As early as February 4, 2020, when we were discussing the use of remdesivir for the treatment of COVID-19, we already noted:Antiviral therapy combined with monoclonal antibodies is the ideal approach for treating COVID-19.

Meanwhile, the challenge faced by the novel coronavirus and other viruses that cause severe pneumonia is:Therapeutic Time Window. That is, the earlier the treatment, the better the outcome.

This also means that,Oral medication required

And in treatment`Mild to Moderate COVID-19`In terms of monoclonal antibody research and development, three drugs have currently been approved:

A, Regeneron's monoclonal antibody cocktailREGEN-COV

B, monoclonal antibody co-developed by Vir Biotechnology (US) and GlaxoSmithKlineSotrovimab (VIR-7831) ;

C, Eli Lilly's monoclonal antibodyBamlanivimabwas the first to be approved, but had its Emergency Use Authorization revoked due to variant strains; laterbamlanivimab and etesevimabApproved again, but distribution was suspended again on June 25.

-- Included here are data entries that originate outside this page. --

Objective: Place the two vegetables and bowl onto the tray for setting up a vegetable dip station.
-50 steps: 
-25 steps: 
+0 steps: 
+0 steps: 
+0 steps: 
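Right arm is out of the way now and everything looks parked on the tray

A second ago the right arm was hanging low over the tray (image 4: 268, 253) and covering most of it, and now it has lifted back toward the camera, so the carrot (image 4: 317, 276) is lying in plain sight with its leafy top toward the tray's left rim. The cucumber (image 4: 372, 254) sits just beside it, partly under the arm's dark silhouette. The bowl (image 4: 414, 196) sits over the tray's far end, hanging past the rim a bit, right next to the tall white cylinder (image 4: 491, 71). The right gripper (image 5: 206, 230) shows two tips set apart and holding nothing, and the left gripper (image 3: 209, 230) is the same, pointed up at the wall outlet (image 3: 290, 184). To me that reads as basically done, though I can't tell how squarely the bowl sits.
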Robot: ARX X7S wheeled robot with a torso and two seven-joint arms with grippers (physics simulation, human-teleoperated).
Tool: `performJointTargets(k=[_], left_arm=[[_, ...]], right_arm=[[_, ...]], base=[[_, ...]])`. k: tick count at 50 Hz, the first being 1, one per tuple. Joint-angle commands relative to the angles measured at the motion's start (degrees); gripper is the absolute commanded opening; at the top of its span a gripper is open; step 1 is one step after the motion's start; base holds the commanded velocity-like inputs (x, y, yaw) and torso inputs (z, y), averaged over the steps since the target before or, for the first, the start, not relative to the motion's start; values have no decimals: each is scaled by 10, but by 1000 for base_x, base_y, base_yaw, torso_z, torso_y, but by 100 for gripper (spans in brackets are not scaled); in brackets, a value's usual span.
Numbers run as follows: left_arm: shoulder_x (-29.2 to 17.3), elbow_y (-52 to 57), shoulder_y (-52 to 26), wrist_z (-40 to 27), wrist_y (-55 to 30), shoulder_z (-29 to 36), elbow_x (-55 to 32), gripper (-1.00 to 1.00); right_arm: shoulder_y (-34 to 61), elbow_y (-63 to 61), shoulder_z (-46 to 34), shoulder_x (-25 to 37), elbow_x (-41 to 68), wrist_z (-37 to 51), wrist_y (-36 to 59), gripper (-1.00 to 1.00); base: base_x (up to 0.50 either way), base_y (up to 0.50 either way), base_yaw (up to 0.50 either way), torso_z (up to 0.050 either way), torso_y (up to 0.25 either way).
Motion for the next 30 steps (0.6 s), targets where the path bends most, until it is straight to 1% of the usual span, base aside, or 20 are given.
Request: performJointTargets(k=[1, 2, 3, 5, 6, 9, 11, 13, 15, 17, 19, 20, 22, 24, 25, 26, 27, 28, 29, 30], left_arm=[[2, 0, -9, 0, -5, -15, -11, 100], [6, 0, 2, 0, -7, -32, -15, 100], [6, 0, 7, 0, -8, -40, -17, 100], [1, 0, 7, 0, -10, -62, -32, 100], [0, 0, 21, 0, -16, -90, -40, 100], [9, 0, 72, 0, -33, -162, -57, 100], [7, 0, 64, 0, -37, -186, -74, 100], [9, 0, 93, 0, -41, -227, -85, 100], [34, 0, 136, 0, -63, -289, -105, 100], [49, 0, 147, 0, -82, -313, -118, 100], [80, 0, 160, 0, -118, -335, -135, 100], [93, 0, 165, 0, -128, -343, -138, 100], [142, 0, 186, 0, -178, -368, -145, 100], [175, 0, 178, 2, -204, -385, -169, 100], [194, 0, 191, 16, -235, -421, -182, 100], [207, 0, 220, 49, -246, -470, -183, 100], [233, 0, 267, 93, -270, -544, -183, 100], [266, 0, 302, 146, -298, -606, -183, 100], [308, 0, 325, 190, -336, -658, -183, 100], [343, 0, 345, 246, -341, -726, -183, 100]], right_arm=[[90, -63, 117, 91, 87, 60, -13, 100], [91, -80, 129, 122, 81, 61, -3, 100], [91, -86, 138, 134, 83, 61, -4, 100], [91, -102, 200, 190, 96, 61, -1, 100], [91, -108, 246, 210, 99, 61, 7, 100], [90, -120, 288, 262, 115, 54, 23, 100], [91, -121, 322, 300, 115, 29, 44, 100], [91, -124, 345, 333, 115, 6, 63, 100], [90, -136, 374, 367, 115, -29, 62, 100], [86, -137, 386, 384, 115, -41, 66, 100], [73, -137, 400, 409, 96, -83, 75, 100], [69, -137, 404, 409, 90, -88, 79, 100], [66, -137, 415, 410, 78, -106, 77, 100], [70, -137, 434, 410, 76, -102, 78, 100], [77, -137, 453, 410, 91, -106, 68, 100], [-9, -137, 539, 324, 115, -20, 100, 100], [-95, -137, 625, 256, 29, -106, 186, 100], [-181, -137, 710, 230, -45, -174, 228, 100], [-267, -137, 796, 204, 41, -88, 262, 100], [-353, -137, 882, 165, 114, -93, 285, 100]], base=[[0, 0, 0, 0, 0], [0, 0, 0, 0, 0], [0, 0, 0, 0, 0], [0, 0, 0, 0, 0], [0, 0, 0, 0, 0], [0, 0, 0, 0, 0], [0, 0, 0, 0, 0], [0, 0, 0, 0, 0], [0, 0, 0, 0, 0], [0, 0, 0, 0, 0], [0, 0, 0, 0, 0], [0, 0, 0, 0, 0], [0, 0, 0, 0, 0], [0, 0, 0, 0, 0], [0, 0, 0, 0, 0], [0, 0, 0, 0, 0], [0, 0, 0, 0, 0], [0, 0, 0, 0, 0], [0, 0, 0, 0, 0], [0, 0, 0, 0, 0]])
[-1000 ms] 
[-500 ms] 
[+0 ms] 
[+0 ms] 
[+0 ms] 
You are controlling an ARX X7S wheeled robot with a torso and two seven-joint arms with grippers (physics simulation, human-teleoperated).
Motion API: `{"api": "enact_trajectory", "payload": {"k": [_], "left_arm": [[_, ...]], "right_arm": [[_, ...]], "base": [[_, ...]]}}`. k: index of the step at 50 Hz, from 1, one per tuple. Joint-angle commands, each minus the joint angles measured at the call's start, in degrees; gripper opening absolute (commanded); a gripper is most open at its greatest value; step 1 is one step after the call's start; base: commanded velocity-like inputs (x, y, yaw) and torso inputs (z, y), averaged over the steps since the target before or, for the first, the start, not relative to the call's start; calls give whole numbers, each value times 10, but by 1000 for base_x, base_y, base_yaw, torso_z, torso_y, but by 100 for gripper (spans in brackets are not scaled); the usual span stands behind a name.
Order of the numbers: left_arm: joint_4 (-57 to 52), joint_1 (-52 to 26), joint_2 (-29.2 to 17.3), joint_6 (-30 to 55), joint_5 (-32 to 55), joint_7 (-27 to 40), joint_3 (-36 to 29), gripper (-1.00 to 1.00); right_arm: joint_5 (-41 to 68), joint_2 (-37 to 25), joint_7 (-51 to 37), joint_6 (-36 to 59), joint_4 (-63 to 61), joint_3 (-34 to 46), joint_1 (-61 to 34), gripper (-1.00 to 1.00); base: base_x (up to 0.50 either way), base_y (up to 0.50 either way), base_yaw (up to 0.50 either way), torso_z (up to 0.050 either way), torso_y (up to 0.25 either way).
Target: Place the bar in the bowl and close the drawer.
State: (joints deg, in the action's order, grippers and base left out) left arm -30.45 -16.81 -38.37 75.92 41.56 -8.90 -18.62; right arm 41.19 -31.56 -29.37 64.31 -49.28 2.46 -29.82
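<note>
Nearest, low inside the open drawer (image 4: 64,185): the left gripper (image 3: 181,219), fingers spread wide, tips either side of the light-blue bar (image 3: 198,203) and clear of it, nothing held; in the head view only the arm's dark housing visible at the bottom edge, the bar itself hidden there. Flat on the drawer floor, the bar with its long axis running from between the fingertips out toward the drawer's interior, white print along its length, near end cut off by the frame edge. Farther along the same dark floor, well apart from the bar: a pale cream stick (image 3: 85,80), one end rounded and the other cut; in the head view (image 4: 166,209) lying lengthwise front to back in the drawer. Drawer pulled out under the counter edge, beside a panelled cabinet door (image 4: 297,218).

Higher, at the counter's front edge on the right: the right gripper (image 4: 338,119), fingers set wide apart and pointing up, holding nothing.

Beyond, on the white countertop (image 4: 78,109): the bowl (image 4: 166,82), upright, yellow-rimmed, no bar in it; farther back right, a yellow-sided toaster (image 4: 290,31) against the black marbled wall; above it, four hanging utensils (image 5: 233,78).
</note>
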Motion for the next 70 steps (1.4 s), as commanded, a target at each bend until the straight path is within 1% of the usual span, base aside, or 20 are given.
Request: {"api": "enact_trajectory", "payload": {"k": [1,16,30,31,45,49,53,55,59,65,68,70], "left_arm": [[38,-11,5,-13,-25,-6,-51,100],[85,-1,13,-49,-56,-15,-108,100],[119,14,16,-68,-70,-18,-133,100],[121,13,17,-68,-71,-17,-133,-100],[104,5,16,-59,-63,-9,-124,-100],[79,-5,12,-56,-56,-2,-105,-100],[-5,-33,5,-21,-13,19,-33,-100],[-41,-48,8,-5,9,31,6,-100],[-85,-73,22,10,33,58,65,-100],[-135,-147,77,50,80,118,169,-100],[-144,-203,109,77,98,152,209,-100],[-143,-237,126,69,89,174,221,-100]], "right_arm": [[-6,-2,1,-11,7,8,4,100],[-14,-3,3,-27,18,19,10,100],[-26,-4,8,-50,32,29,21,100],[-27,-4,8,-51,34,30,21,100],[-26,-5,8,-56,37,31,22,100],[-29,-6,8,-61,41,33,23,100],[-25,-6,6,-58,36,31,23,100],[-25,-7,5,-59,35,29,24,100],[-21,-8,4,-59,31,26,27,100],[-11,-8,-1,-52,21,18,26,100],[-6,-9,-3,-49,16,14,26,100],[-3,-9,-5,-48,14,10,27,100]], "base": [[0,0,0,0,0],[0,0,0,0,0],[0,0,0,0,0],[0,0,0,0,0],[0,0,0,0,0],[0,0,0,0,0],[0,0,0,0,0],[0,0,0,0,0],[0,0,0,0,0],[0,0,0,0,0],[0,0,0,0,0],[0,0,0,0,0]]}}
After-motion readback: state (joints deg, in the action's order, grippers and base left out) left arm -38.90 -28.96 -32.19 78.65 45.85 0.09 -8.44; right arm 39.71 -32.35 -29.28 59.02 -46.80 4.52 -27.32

Furthermore, all currently available monoclonal antibodies are injectable formulations, severely limiting their clinical application.

Remdesivir, developed by Gilead, is also an injectable formulation and therefore cannot be used for early outpatient treatment; following Gilead's announcement on July 30, 2021, to discontinue clinical trials of inhaled remdesivir, currentlyThe hope for oral antiviral agents for the early treatment of COVID-19 rests on Molnupiravir.

With high expectations placed upon it, we wish Molnupiravir a swift market launch.